An old friend recently asked, “When did you become so political?” I should have responded, “I can’t remember a time when I wasn’t.” Instead, I referenced my political science major at Boston College. I chose poli sci because of my immersion in political discussion from my earliest memories. Even then, I suppressed my liberalism to live in my father’s world. I never tipped my hand at political leanings, but that doesn’t mean I wasn’t “political.” 

I grew up in a family that ascribed to extreme political views, causing me to avoid discussing world affairs with anyone outside of our house. The only angle I fully knew was my father’s and I never totally bought into his perspective. Dad was a hawkish, Republican-leaning, pro-Vietnam, World War II veteran. As a captive audience, I spent the 1960s listening to his rants about the Commie pigs and the pinko hippies. I knew better than to comment or dissent, even if his views seemed a little out of whack. I never told my father he might be wrong because it never boded well for anyone who did. By the end of any verbal political scuff-up, the poor fool stuck enduring his harangue usually nodded and stared off into the distance, praying for spontaneous combustion or a serious case of diarrhea to force a speedy departure and end the tirade. 
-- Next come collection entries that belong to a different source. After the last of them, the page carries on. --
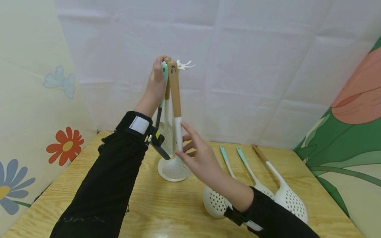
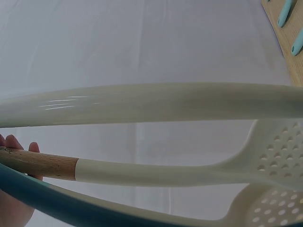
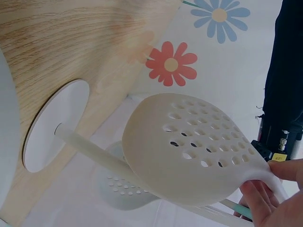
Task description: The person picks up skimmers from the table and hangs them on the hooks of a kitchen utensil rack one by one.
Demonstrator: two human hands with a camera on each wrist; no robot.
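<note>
Setting: wooden bench is enclosed by white sheeting and flower-printed panels.
Right hand: white shaft of wood-handled skimmer is pinched lightly by the fingers.
Left hand: teal-handled utensil is gripped at its top, beside the rack hooks.
Beyond right fingers: three utensils are laid on the bench.

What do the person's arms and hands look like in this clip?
Both arms wear long black sleeves. The left sleeve ends in a black wrist strap with a white patch and a small black device bearing a yellow mark. The right sleeve has a similar strap with a white patch. Both hands are bare.
</note>
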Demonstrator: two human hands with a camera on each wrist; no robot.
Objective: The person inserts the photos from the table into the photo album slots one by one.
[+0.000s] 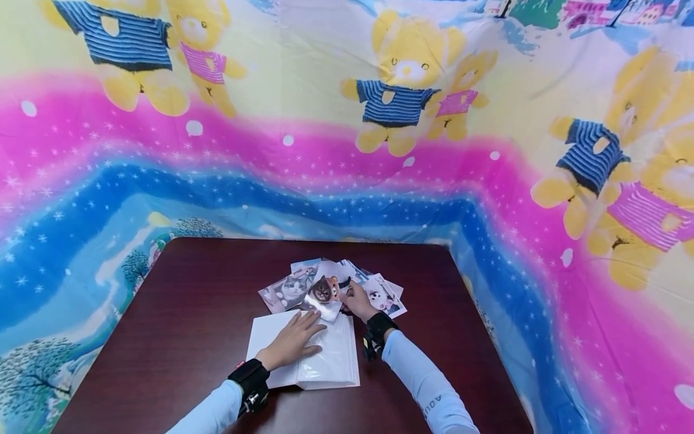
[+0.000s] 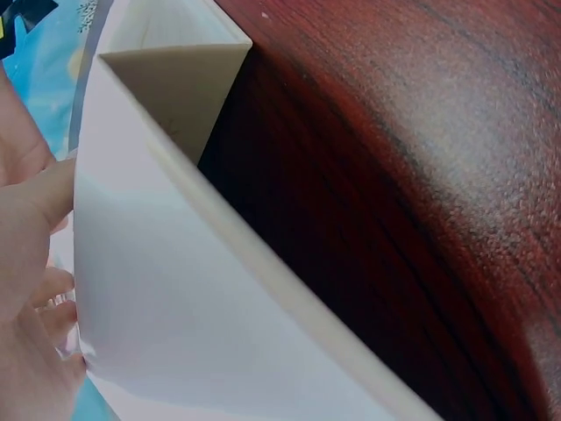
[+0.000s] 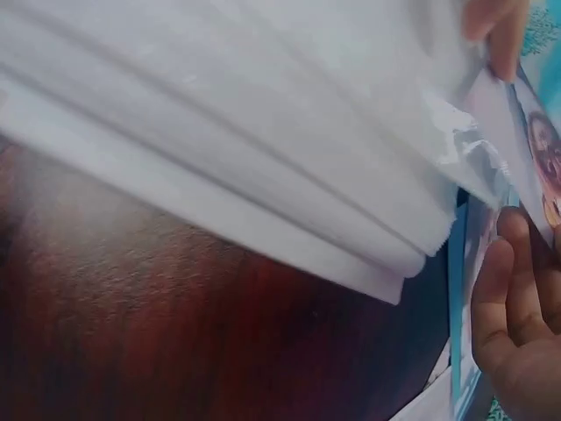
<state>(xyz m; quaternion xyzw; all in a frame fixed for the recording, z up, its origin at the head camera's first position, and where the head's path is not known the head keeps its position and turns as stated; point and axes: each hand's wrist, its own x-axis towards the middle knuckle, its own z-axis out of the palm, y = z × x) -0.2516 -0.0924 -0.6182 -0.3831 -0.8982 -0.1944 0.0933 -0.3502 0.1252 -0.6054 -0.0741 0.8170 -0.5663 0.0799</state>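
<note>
An album [image 1: 341, 355] with white pages and clear plastic sleeves lies spread on the table. My left hand [image 1: 293, 340] rests on its pages, fingers extended toward the top edge. At that edge my right hand [image 1: 360, 303] pinches a photo [image 1: 323, 290] of a cat beside a brown bear face. In the right wrist view, the photo [image 3: 545, 149] stands tilted at the mouth of a plastic sleeve [image 3: 478, 149], with the right fingers [image 3: 495, 272] at its lower edge. Whether its corner is inside the sleeve, I cannot tell. The left wrist view shows the album cover [image 2: 202, 289] raised off the table.
Several loose photos overlap in a fan behind the album, among them a grey cat photo [image 1: 293, 290] on the left and a white animal photo [image 1: 381, 295] on the right. The dark red wooden table [image 1: 184, 313] meets a bear-print cloth [image 1: 325, 175] behind it.
</note>
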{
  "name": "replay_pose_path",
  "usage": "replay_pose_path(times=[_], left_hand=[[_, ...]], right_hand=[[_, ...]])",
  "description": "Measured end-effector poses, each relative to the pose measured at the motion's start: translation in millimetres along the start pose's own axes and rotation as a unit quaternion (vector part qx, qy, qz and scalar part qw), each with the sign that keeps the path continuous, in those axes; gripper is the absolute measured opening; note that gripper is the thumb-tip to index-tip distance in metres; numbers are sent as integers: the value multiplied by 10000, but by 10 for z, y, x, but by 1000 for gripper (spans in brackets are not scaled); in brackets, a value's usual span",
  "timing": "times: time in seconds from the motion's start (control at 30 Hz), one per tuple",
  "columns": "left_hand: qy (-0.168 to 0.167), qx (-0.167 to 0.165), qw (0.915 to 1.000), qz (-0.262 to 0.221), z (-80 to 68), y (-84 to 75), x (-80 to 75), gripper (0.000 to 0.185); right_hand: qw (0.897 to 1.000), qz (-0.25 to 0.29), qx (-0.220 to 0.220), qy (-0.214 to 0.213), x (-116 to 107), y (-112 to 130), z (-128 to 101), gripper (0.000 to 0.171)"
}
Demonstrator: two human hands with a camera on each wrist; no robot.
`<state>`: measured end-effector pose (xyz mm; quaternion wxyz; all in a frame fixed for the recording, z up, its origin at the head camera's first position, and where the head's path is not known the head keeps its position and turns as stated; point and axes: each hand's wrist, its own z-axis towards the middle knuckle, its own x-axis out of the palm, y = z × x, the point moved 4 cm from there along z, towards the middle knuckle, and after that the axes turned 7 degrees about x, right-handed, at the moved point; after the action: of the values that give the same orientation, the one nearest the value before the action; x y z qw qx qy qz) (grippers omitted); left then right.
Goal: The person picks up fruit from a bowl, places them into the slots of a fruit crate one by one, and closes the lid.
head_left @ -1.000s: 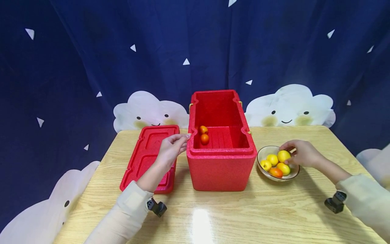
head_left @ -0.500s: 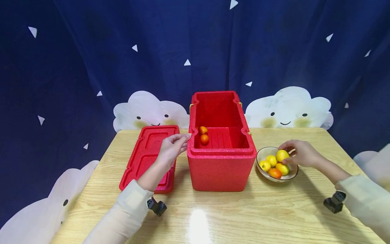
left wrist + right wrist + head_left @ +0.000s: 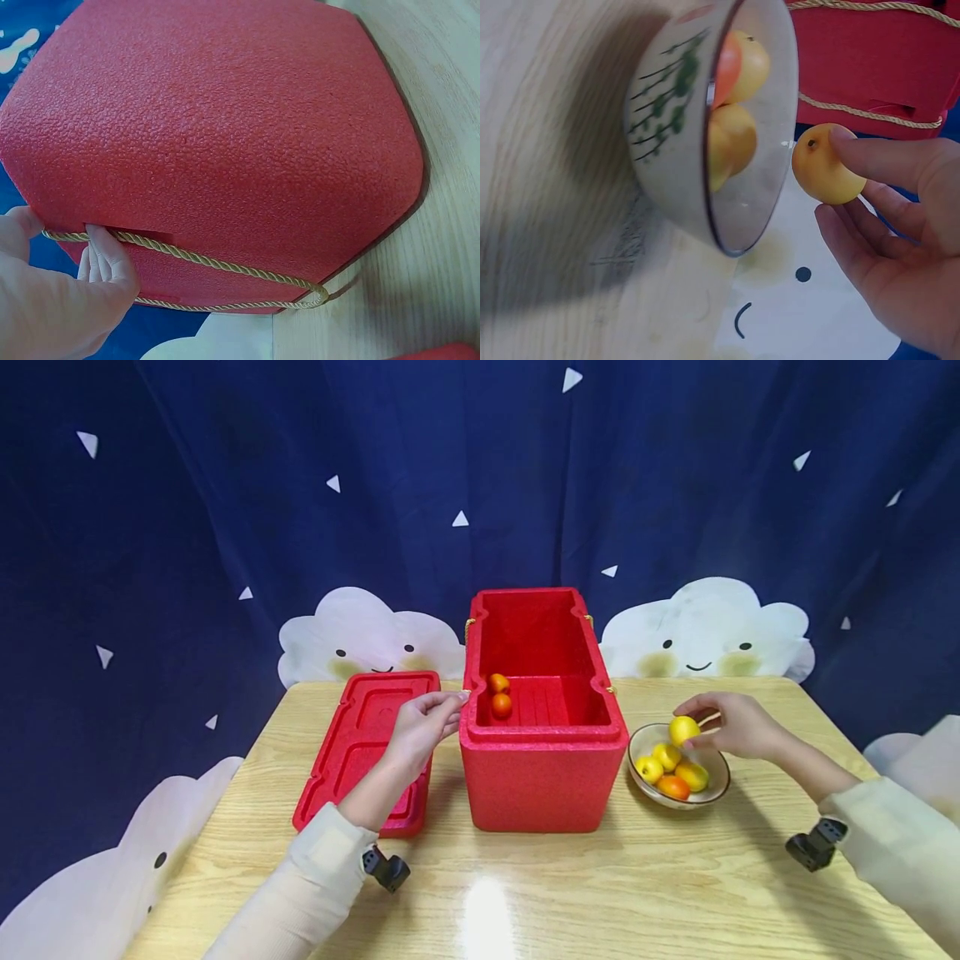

Dad’s happiest days were spent serving in the Army Air Corps during World War II, and after the war, he found his niche when he joined American Legion Post 45. Rising to the rank of Commander, Dad considered the place his home and its rag-tag bunch of bar flies his family. On holidays like Patriots’ Day and Memorial Day, Dad marched in the local parades dressed in a para-military ensemble, complete with combat boots, a bayonet, and some fancy patriotic patches. He proudly wielded a ceremonial rifle that shot blanks in honor of those who gave the ultimate sacrifice.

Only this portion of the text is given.